Si l’indignation m’arrache quelque plainte,
De l’ardeur de régner j’ai soudain l’âme atteinte,
Chacun veut que ce crime ait pour moi des appas,
Et vous-même, Seigneur, ne m’en exemptez pas.
Mais à quoi cette ardeur et basse et criminelle,
Puisqu’au trône après vous ma naissance m’appelle ?
Vouloir pour y monter confondre tous les droits,
Renverser la Nature, anéantir les Lois,
Se faire une vertu d’un frère qu’on opprime ;
C’est là, Seigneur, c’est là ce qui s’appelle crime,
Et j’atteste les Dieux, si j’en prends quelque effroi,
Que je le crains pour vous beaucoup plus que pour moi.
Négligez ce péril où ma vie est réduite,
Détournez-en les yeux, mais voyez-en la suite,
Et songez, qu’où du sang on a brisé les noeuds,
Qui fait un parricide en peut commettre deux.

démétrius

Si je parois surpris, Seigneur, j’ai pour excuse
Et le genre du crime, et celui qui m’accuse.
Pour m’ôter tous moyens de vaincre mon malheur,
Il veut auprès de vous corrompre ma douleur,
Et de ses feints soupirs l’injurieuse amorce
Tâche en la prévenant d’en détruire la force.

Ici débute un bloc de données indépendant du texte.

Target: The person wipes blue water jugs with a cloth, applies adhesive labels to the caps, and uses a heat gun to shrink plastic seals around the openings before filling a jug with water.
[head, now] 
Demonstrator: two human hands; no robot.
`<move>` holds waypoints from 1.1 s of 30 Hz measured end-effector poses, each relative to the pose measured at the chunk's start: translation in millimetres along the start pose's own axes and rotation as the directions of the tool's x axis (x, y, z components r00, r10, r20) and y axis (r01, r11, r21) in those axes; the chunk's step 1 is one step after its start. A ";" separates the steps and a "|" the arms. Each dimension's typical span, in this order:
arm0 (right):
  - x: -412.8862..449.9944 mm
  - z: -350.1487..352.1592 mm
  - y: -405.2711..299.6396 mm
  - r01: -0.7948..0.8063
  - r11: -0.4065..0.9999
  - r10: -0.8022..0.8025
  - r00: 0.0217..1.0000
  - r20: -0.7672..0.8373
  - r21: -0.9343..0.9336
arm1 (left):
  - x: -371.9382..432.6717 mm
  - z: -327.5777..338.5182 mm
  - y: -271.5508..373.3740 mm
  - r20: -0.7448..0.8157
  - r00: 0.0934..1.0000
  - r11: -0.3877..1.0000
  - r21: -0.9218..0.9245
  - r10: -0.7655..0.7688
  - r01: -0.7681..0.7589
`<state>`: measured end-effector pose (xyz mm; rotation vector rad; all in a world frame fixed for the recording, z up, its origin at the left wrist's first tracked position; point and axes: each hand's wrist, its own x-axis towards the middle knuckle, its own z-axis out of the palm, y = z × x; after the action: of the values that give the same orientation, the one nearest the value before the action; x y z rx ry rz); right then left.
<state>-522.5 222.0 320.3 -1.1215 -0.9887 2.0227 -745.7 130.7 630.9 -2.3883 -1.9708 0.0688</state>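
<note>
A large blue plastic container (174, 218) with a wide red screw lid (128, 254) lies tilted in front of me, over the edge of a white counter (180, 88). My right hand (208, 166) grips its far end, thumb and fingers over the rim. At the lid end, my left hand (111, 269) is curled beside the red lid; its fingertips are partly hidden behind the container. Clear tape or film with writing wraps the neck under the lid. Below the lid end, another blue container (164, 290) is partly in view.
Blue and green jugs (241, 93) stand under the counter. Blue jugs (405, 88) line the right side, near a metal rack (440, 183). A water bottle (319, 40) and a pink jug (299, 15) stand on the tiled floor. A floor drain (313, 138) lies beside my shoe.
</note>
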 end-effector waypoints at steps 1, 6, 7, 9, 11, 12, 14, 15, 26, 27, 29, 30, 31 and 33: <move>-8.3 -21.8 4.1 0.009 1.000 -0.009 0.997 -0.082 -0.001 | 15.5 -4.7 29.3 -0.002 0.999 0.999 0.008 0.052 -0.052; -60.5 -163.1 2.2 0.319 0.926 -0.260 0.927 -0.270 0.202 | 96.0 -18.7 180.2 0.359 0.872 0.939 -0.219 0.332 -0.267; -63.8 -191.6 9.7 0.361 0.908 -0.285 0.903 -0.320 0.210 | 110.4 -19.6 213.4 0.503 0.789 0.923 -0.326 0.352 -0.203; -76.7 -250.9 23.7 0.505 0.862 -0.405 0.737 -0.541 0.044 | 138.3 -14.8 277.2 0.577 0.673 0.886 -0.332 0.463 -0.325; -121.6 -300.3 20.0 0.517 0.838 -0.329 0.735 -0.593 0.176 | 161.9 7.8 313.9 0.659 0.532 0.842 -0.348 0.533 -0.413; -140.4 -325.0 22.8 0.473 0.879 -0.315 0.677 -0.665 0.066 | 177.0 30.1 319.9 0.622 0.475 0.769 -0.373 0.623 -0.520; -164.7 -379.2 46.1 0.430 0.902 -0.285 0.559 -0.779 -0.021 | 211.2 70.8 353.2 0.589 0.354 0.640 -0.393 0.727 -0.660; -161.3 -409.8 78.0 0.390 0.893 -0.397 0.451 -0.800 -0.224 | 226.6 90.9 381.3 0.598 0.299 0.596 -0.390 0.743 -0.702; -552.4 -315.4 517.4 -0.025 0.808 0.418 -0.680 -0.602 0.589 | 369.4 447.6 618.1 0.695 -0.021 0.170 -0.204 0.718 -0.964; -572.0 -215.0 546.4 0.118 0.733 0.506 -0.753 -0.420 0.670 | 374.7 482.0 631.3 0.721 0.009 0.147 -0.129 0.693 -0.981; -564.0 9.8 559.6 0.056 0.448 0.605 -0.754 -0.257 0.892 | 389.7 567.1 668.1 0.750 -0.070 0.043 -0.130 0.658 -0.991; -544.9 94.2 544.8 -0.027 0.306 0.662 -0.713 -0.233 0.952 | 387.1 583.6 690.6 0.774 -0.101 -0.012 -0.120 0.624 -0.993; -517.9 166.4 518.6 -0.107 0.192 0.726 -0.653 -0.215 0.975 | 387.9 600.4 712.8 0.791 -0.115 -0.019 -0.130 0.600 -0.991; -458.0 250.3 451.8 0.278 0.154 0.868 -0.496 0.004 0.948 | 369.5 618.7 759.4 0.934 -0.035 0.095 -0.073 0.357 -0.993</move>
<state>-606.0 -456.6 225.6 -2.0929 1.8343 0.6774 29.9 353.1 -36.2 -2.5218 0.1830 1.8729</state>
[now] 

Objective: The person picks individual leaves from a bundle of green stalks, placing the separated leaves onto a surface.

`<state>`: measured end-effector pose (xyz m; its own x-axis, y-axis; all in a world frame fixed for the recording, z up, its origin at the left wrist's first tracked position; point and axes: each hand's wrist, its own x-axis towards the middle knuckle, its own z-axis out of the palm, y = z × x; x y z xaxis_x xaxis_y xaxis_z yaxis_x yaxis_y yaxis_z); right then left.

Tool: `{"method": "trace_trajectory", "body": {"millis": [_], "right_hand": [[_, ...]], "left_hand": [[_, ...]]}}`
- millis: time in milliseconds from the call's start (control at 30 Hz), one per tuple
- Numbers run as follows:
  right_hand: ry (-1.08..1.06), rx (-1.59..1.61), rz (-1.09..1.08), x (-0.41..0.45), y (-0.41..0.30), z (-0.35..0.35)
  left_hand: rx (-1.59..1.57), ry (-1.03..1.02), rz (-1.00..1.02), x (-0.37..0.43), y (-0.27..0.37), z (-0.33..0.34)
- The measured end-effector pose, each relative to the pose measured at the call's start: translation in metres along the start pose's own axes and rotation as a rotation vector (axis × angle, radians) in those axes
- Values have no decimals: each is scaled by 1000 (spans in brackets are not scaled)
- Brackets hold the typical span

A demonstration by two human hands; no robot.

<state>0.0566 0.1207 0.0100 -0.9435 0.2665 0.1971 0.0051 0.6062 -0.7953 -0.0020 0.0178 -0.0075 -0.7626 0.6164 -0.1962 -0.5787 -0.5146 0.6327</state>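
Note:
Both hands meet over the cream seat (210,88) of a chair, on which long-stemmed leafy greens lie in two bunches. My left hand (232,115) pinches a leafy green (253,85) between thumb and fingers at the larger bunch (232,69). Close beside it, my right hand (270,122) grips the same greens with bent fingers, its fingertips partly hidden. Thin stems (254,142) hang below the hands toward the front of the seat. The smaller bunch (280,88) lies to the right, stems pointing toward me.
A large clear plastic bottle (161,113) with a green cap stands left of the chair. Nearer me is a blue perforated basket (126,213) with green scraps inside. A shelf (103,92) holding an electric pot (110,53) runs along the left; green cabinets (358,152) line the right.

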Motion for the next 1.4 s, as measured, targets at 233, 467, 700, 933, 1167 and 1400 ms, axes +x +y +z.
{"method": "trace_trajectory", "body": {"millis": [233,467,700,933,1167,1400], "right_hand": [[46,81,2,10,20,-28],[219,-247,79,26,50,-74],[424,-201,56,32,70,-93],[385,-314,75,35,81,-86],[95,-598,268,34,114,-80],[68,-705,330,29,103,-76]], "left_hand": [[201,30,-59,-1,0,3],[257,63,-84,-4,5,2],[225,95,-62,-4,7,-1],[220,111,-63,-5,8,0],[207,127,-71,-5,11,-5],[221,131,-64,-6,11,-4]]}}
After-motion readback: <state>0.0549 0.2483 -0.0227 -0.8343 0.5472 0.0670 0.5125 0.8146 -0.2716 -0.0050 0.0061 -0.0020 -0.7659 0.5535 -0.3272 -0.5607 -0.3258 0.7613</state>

Sur vous d’un faux péril il fait tomber l’effroi,
Pour faire agir par vous sa rage contre moi.
Quoi que fort du secours de ma seule innocence,
Pour moi du Monde entier il arme la puissance.
Et d’asiles partout il aime à se priver,
Pour empêcher qu’en vous je n’en puisse trouver.
Dieux, qu’il prend pour témoins des motifs de sa crainte,
Aidez ceux qu’il abuse à pénétrer leur feinte,
Et puisqu’à m’en purger je me trouve réduit,
Éclairez ce grand crime où j’ai choisi la nuit.